Outro expoente da Revolução Cubana que era admirado por Maradona era seu conterrâneo Che Guevara, que foi eternizado em seu braço direito.  

Castro também foi importante em outras duas oportunidades na vida de Dieguito: a primeira foi na autobiografia do craque “Yo soy El Diego”, onde recebeu uma dedicatória. "A Fidel Castro e, por meio dele, a todo o povo cubano”, escreveu. 

A segunda foi quando o argentino conduzia um programa de entrevistas, sendo Fidel um de seus mais notórios convidados. O show também recebeu a presença de Pelé.  

Os ídolos

Além do apoio a Cuba, Don Diego também era rijo defensor do governo de Hugo Chávez. Em 2005, inclusive, Maradona foi até à Venezuela para se encontrar o presidente, sendo recebido calorosamente no Palácio Miraflores, que é a sede do governo.

Chavés ao lado de Maradona / Crédito: Divulgação/ YouTube

 

Após a reunião, o argentino declarou que foi se encontrar com um “grande homem”, entretanto, se encontrou com um “gigante”. "Acredito em Chávez, eu sou chavista. Tudo que Fidel faz, tudo que Chávez faz, para mim é o melhor", disse. 

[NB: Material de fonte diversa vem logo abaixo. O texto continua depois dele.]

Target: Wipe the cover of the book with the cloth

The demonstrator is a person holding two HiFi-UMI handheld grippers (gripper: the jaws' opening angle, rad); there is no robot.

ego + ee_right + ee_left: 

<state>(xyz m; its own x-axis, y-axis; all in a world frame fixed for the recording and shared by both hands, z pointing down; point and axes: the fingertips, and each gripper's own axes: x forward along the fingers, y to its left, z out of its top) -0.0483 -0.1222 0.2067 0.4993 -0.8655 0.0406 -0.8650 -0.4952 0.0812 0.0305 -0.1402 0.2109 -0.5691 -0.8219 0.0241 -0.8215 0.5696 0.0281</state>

O elo Chavéz/Maradona era tão forte que o craque argentino foi o convidado de honra de Hugo no jogo de abertura da Copa América de 2007, que foi realizada no país. Já por aqui, o camisa 10 mostrou toda sua satisfação quando o ex-presidente Lula foi solto. "Hoje se fez justiça". 

A reciproca de Luiz Inácio foi demonstrada com uma mensagem solidária pela morte do craque. "Diego Armando Maradona foi um gigante do futebol, da Argentina e de todo o mundo, um talento e uma personalidade única. A sua genialidade e paixão no campo, a sua intensidade na vida e seu compromisso com a soberania latino-americana marcaram nossa época", disse o ex-presidente através de publicação em sua conta no Twitter. 

Maradona ao lado de Lula / Crédito: Divulgação/ Twitter/ Lula

 

"No campo, foi um dos maiores adversários, talvez o maior, que a seleção brasileira já enfrentou. Fora da rivalidade esportiva, foi um grande amigo do Brasil. Só posso agradecer toda sua solidariedade com as causas populares e com o povo brasileiro. Maradona jamais será esquecido", concluiu. 

Já dentro de seu país, Dieguito foi ávido defensor dos Kirchner. Primeiro de Néstor e depois de Cristina. Do ex-presidente, aliás, foi um dos convidados de seu funeral.  

Contra os EUA

Por suas convicções, não foi surpreendente ouvir de Maradona que ele era contra o imperialismo. Em 2005, quando a Cúpula das Américas aconteceu em Mar del Plata, na Argentina, o ex-jogador protestou contra a presença do então presidente americano Georg W. Bush. Na ocasião, ele usou uma camisa com os dizeres “STOP BUSH”, sendo o “S” do sobrenome presidencial sendo substituído por uma suástica.  

Dois anos depois, em uma aparição no programa “Alô Presidente”, de Hugo Chavéz, Maradona gravou uma mensagem falando: “Odeio tudo o que vem dos Estados Unidos. Odeio com todas minhas forças”. As pazes só foram feitas, relativamente, quando Barack Obama se tornou o primeiro negro a presidir o país, do qual Maradona dizia ter “grandes expectativas”. 

Maradona com uma camisa contra Bush/ Crédito: Divulgação/ YouTube/ Insider

 

Quando Chavéz morreu, em 2013, o ex-jogador visitou seu túmulo e mostrou total apoio a Nicolás Maduro, para continuar o legado socialista do líder venezuelano. Com a crise na Venezuela no ano passado, ele dedicou uma vitória do time que comandava, o Dorados de Sinaloa, do México, a Maduro. Na mesma ocasião, ele criticou Donald Trump.  

Outra passagem polêmica de Dieguito compreende duras críticas ao Vaticano, especialmente quando João Paulo II era o Papa. “Entrei e vi o teto dourado. E pensei comigo mesmo: como pode ser um filho da p... morar com um teto dourado e depois ir para países pobres e beijar os meninos com a barriga assim. Parei de acreditar, porque estava vendo”, disse em seu livro. 

A confiança com a Igreja só mudou quando Francisco foi nomeado. “De agora em diante sou o capitão do time de Francisco”.